* **Exercise brief**
Restate word for word the entries below, starting with the line with "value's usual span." and continuing through the line with "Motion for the". Include both of those lines and no others.

* **Information**
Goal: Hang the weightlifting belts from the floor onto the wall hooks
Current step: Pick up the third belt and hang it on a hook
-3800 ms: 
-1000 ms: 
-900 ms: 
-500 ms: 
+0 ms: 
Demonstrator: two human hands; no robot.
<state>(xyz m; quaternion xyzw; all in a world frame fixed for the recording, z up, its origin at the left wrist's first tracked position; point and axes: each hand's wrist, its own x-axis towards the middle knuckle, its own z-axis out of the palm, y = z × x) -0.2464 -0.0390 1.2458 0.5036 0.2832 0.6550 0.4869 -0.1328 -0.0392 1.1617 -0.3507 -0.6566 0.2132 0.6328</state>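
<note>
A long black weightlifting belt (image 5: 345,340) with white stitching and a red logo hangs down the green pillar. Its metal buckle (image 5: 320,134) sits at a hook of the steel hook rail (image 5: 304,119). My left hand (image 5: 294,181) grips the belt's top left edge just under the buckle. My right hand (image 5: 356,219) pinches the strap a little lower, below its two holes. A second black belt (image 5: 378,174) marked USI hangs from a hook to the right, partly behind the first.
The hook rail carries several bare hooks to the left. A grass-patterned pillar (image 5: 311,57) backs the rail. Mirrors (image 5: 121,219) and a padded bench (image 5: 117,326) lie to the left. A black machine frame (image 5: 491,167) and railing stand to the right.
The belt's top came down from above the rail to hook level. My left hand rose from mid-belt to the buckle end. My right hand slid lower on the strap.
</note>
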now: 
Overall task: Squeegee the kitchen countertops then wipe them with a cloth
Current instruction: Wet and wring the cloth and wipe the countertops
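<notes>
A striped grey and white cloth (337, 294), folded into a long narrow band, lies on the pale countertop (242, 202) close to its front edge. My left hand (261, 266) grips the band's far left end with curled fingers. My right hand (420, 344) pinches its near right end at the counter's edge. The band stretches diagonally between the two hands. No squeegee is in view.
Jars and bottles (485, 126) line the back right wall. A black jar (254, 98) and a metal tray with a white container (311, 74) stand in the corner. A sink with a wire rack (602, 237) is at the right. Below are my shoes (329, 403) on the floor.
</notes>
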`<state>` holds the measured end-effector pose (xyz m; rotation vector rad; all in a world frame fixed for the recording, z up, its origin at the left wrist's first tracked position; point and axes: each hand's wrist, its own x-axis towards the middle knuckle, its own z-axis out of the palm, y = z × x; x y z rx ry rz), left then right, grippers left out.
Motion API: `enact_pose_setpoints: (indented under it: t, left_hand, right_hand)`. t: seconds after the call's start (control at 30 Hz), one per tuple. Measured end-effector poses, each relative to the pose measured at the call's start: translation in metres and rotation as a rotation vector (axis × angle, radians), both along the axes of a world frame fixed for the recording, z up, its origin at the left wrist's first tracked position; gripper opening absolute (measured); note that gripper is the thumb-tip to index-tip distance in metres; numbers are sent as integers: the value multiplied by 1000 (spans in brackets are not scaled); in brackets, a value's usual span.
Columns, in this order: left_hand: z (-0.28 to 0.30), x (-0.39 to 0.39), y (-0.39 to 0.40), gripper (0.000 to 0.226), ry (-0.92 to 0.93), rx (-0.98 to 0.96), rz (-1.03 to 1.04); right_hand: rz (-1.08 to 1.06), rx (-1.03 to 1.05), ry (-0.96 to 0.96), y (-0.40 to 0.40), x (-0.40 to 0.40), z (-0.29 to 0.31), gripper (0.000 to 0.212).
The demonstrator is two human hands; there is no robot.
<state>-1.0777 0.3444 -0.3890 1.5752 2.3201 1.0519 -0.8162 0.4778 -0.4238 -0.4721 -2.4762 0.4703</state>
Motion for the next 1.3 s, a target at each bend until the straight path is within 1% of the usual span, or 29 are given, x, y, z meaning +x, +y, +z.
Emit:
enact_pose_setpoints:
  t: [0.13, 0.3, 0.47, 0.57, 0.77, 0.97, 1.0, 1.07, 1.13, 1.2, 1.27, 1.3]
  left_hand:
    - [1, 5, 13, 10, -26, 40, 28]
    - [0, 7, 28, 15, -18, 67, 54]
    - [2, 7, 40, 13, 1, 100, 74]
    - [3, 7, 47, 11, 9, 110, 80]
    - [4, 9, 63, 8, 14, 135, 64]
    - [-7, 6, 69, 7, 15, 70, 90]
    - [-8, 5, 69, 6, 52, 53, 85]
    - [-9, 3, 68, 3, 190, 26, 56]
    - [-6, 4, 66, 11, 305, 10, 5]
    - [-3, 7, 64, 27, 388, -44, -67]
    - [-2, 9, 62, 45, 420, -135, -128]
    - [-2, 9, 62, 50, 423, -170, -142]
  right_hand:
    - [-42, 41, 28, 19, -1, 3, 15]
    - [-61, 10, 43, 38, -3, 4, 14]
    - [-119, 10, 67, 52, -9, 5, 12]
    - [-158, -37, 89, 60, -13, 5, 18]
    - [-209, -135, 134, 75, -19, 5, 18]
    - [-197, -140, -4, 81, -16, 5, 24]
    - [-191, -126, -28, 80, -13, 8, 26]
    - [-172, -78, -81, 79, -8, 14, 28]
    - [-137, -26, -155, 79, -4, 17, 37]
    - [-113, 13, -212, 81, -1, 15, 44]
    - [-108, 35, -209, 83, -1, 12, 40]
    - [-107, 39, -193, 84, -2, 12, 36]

* **Result**
Motion API: `enact_pose_setpoints: (indented under it: t, left_hand, right_hand)`. t: seconds after the call's start (control at 30 Hz), one per tuple. Measured end-effector poses, each relative to the pose measured at the call's start: translation in metres and rotation as a rotation vector (axis × angle, radians), both along the axes of a world frame fixed for the recording, z up, its origin at the left wrist's first tracked position; gripper opening absolute (measured); note that gripper is the thumb-tip to index-tip distance in metres; numbers are sent as integers: the value multiplied by 1000 (spans in brackets are not scaled); in brackets, a value's usual span.
Columns, in this order: left_hand: z (-0.28 to 0.30), x (-0.39 to 0.39), y (-0.39 to 0.40), gripper (0.000 to 0.226), ry (-0.92 to 0.93), rx (-0.98 to 0.96), rz (-1.03 to 1.04); right_hand: rz (-1.08 to 1.06), rx (-1.03 to 1.05), ry (-0.96 to 0.96), y (-0.40 to 0.40), x (-0.40 to 0.40), z (-0.29 to 0.31), gripper (0.000 to 0.212).
The demonstrator is two human hands; there is no robot.
<state>-1.0777 0.3444 -0.3890 1.5752 2.3201 1.0519 -0.8162 0.4778 -0.4238 -0.4721 -2.4762 0.4703</state>
Motion for the next 1.3 s, a target at each bend until the straight path is within 1% of the usual span, or 29 are given, x, y, z meaning +x, +y, +z.

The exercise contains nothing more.